Die geheimnisvolle Schachtel, die Stimpfl aus dem Haus der Novaks gestohlen hatte, ließ Capelli keine Ruhe. Möglicherweise lag darin ja der Schlüssel zur Lösung des Falls und somit zu Leanders Freiheit. Sie musste unbedingt herausfinden, was sich in ihr befand – koste es, was es wolle.
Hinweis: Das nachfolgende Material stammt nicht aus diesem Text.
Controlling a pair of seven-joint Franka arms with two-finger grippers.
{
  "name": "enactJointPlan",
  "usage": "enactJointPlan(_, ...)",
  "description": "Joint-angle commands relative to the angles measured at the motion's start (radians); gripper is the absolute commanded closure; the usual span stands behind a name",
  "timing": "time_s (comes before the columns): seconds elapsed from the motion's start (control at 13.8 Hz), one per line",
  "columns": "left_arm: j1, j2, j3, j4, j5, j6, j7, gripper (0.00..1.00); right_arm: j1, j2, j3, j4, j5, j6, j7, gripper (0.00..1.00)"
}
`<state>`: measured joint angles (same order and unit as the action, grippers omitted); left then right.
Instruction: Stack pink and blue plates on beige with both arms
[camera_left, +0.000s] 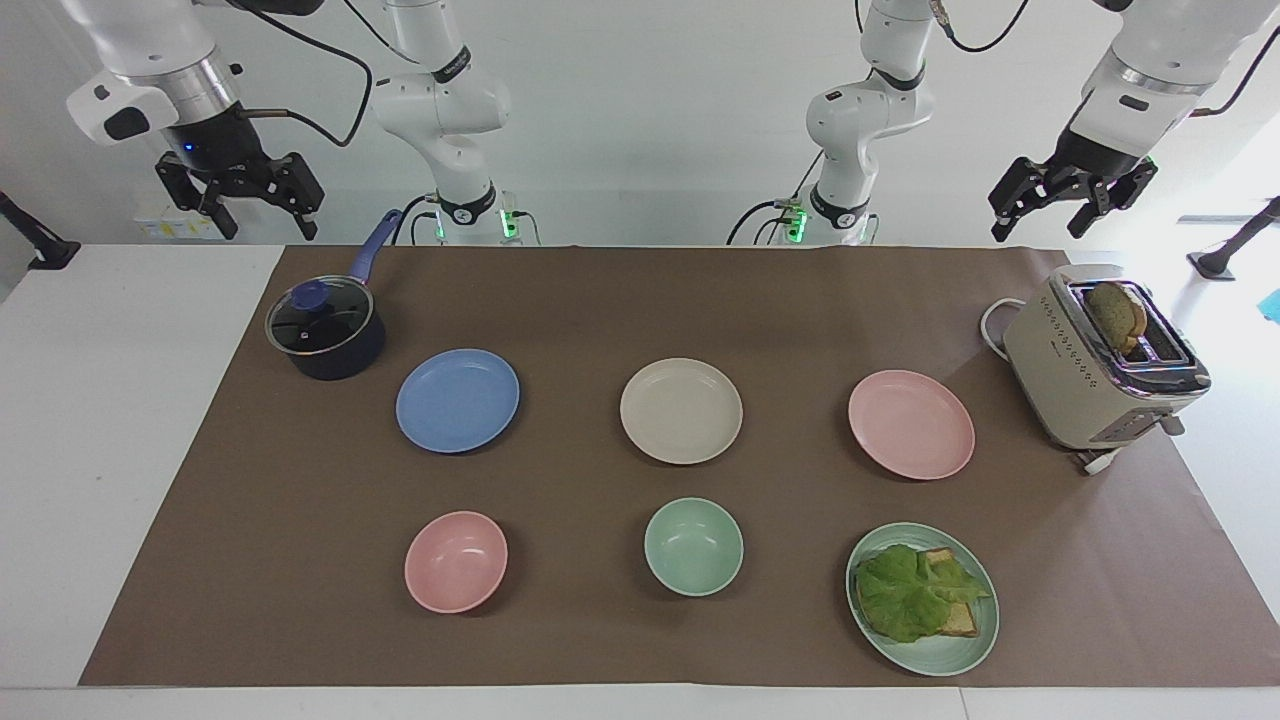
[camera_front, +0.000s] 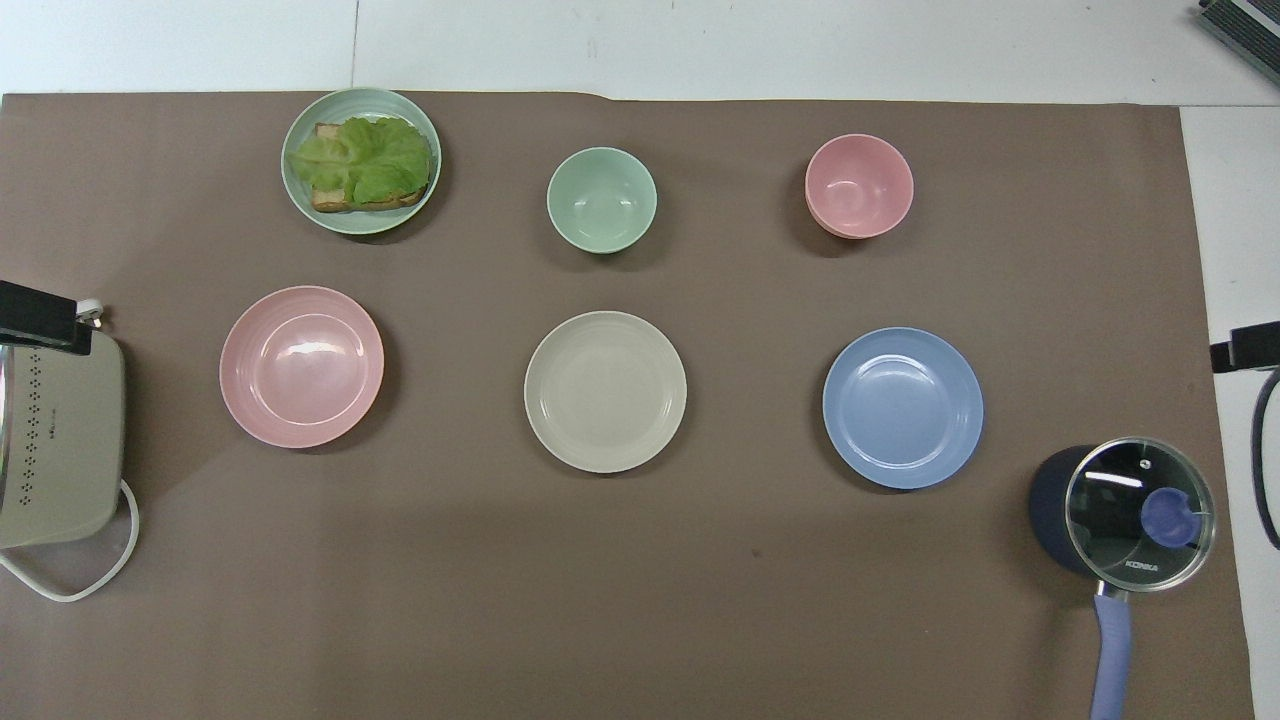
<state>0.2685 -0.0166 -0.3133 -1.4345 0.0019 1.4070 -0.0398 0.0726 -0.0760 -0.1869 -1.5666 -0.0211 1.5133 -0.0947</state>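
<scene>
Cream-beige and matte, the beige plate (camera_left: 681, 411) (camera_front: 605, 391) lies flat at the middle of the brown mat (camera_left: 640, 640) (camera_front: 640, 600), with nothing on it. The pink plate (camera_left: 911, 424) (camera_front: 301, 366) lies beside it toward the left arm's end, the blue plate (camera_left: 457, 400) (camera_front: 902, 407) beside it toward the right arm's end; the three sit in a row, well apart from one another, none stacked.

The left gripper (camera_left: 1072, 205) hangs raised with its fingers apart and empty, over the table edge by the toaster (camera_left: 1100, 365) (camera_front: 55, 440), well away from the pink plate. The toaster, with a slice of bread (camera_left: 1117, 315) standing in its slot, sits between that gripper and the pink plate. The right gripper (camera_left: 240, 205) hangs raised too, fingers spread and holding nothing, above the mat's corner near the lidded saucepan (camera_left: 325, 335) (camera_front: 1125, 515). The saucepan stands between this gripper and the blue plate, just beside the plate's rim.

Farther from the robots than the three plates runs a second row: a pink bowl (camera_left: 456, 561) (camera_front: 859, 186), a green bowl (camera_left: 693, 546) (camera_front: 601, 199), and a green plate (camera_left: 975, 640) (camera_front: 300, 190) carrying toast under a lettuce leaf (camera_left: 915, 592) (camera_front: 362, 160).
</scene>
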Motion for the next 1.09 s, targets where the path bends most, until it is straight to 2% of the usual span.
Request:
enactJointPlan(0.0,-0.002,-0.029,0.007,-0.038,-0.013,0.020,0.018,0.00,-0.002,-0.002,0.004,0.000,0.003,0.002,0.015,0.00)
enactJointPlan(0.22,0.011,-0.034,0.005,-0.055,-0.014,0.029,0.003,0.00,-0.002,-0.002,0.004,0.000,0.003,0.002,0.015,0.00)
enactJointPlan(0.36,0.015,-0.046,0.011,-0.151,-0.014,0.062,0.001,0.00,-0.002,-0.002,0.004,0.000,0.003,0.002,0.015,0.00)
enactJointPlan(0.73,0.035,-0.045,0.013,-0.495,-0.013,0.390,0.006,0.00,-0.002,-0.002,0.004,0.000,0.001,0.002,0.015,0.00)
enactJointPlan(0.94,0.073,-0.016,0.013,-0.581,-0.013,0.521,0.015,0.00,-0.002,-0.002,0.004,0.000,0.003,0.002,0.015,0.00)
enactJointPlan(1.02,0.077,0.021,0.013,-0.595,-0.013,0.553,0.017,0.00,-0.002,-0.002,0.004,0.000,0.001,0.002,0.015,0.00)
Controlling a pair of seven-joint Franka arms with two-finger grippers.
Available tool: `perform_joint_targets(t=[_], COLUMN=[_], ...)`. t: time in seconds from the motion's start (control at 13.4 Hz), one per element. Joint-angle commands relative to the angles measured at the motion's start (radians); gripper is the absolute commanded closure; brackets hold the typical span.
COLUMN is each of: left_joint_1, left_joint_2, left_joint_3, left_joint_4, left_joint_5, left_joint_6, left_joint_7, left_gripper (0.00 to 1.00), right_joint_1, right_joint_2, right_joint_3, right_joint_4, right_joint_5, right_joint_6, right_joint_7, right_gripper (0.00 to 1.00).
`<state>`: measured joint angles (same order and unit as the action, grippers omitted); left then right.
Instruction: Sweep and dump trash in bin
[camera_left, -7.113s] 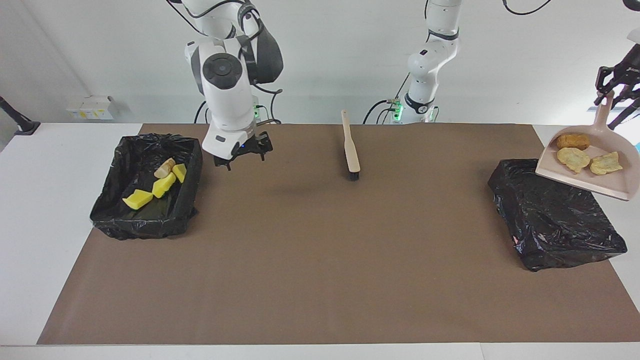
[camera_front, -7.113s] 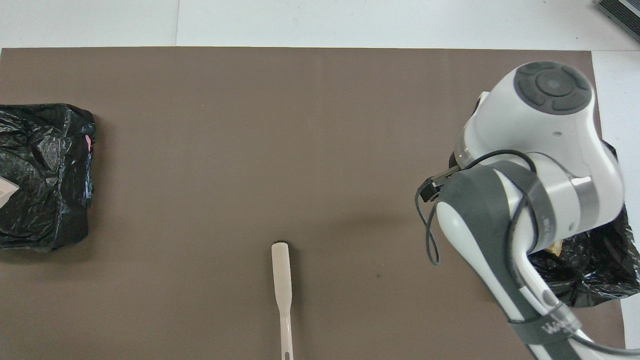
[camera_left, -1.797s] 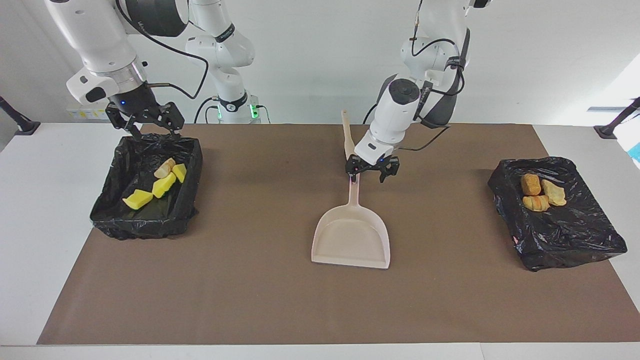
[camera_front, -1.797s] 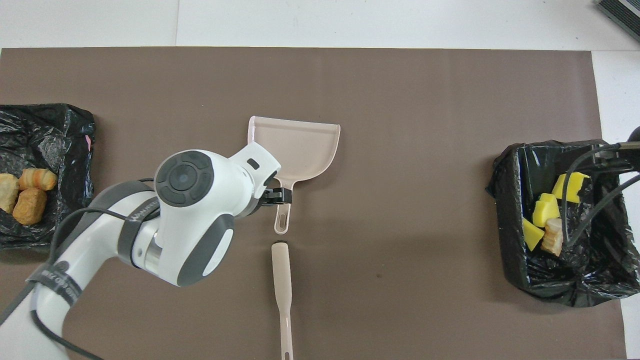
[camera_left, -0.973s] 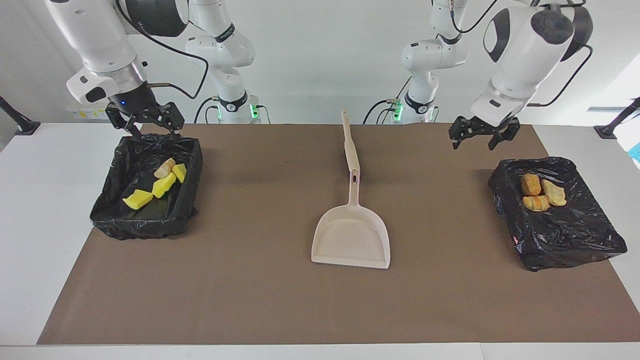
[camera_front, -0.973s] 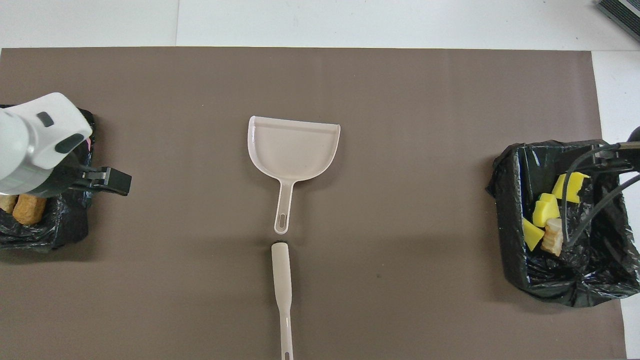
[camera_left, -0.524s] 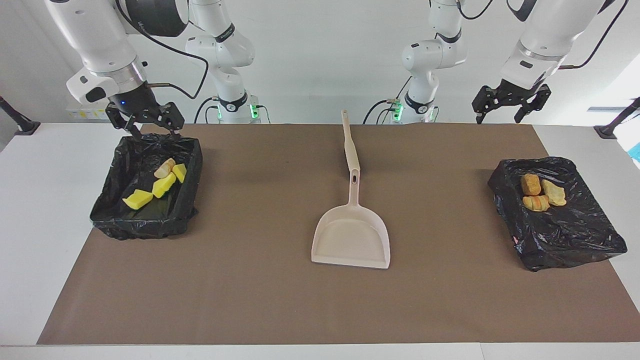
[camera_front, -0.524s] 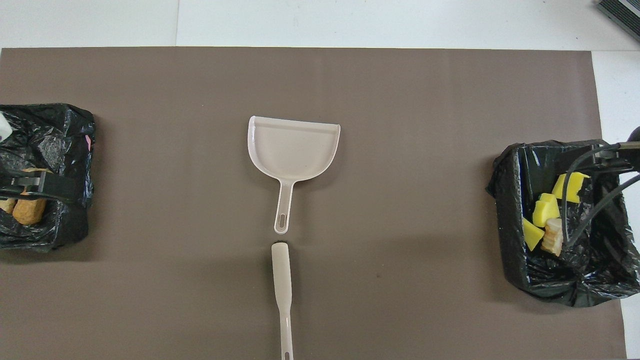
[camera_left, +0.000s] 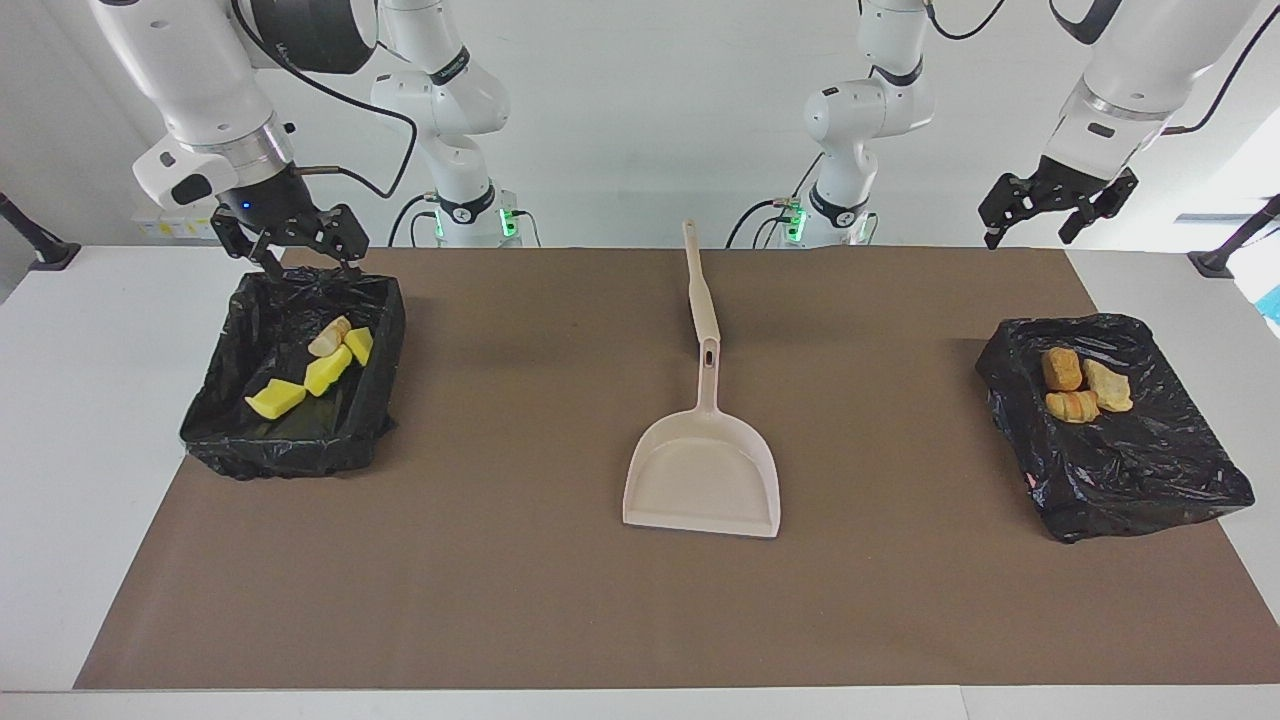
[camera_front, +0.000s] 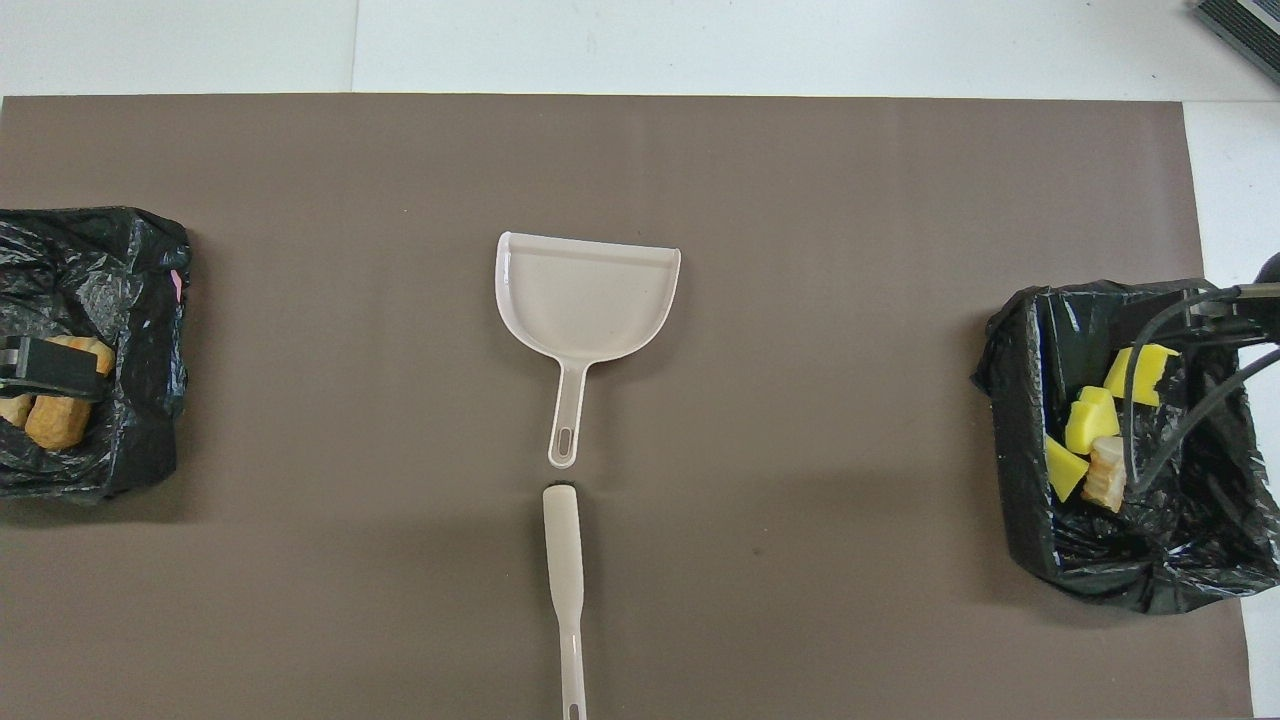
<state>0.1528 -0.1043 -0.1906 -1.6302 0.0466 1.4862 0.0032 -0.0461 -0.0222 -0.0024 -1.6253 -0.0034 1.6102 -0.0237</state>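
Since the dustpan (camera_left: 703, 470) was set down mid-worktop and let go, the left gripper (camera_left: 1056, 207) has risen and swung out to the left arm's end, now high over that end's edge strip, jaws spread, holding nothing. Right gripper (camera_left: 291, 243) unchanged: open, empty, over the rim of the bin (camera_left: 385, 330) at the right arm's end. Trash: four lumps (camera_left: 312, 371) in that bin, three lumps (camera_left: 1083, 385) on the bagged bin (camera_left: 1130, 465) at the left arm's end. Brush (camera_left: 700, 295) lies at the pan's handle, toward the robots' edge. Mat (camera_left: 500, 560) shows no loose lumps; task looks complete.
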Motion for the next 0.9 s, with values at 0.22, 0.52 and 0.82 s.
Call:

Sie hatte die halbe Nacht wach gelegen und darüber nachgedacht, wie sie die Schachtel am besten an sich bringen konnte, und als die Morgensonne die ersten Strahlen durch das Fenster geschickt hatte, war sie zu dem Entschluss gekommen, dass es nur eine Möglichkeit gab: Sie musste mit denselben Methoden arbeiten wie Stimpfl. Sie musste einbrechen. Wenn Morell das herausfand, würde er zwar richtig verärgert sein – er hatte schon wegen ihrer gestrigen Beobachtungsaktion einen ziemlichen Aufstand gemacht –, aber was getan werden musste, musste getan werden.

 

Nach einem hastigen Frühstück, bei dem sie vor lauter Aufregung kaum einen Bissen hinunterbekommen hatte, hatte Capelli sich Lorentz’ Werkzeugkasten, ein Paar medizinische Einweghandschuhe, eine Mütze und einen Blaumann geschnappt und war noch einmal den Plan durchgegangen, den sie sich überlegt hatte. Er war ganz einfach: Sie würde sich als Handwerker verkleiden, warten, bis Stimpfl das Haus verließ, und dann versuchen, ein Fenster oder eine Tür zu knacken – sie hatte sich im Internet ein paar Seiten zum Thema Einbruchdiebstahl angesehen und war zu der erschreckenden Einsicht gelangt, dass es überraschend einfach war, unbemerkt in ein Haus einzudringen.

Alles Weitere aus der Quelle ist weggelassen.